Task objective: Out of the data below, copy every line with the string "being".

[Start of section]

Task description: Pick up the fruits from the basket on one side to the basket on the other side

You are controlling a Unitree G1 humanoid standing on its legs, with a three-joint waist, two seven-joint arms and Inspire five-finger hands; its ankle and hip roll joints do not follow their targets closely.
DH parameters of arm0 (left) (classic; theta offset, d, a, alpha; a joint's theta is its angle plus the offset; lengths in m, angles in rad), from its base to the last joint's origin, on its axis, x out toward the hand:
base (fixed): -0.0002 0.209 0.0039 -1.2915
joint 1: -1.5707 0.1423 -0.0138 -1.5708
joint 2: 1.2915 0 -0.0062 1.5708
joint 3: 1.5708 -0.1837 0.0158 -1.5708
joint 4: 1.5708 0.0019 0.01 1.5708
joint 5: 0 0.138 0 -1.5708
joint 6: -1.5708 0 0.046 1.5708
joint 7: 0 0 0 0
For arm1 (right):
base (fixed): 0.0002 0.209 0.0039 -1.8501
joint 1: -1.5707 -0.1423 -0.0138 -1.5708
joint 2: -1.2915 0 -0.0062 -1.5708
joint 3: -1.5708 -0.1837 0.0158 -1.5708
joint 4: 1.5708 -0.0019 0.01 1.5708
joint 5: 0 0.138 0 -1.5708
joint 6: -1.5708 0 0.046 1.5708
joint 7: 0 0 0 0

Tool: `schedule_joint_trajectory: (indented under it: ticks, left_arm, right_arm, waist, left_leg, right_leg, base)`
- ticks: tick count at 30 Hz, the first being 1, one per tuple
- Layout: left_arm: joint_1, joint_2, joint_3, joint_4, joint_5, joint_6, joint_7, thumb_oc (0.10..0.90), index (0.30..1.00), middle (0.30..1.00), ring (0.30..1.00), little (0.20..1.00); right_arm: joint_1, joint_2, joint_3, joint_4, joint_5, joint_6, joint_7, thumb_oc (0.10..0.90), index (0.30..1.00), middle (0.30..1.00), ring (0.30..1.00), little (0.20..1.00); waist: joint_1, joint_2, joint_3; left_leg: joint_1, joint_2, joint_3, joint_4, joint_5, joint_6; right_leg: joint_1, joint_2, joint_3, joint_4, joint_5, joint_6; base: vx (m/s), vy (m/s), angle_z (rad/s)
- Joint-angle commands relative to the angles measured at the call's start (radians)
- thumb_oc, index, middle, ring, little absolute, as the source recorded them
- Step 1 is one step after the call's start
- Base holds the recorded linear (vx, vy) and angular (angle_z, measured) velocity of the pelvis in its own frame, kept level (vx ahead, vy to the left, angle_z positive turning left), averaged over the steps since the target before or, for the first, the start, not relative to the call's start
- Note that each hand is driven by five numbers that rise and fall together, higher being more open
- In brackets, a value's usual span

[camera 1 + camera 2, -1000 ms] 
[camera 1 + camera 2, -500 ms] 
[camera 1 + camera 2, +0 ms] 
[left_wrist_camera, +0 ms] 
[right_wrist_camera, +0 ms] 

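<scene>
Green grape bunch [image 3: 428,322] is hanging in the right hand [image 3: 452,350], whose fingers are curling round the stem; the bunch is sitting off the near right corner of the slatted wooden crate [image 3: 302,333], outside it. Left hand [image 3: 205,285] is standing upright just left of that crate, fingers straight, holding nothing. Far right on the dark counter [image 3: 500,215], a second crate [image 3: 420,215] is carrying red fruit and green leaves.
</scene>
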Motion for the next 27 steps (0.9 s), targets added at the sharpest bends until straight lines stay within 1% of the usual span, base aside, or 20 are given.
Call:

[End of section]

Output below:
- ticks: tick count at 30 Hz, the first being 1, one per tuple
- Note that each hand is driven by five numbers that rise and fall together, higher being more open

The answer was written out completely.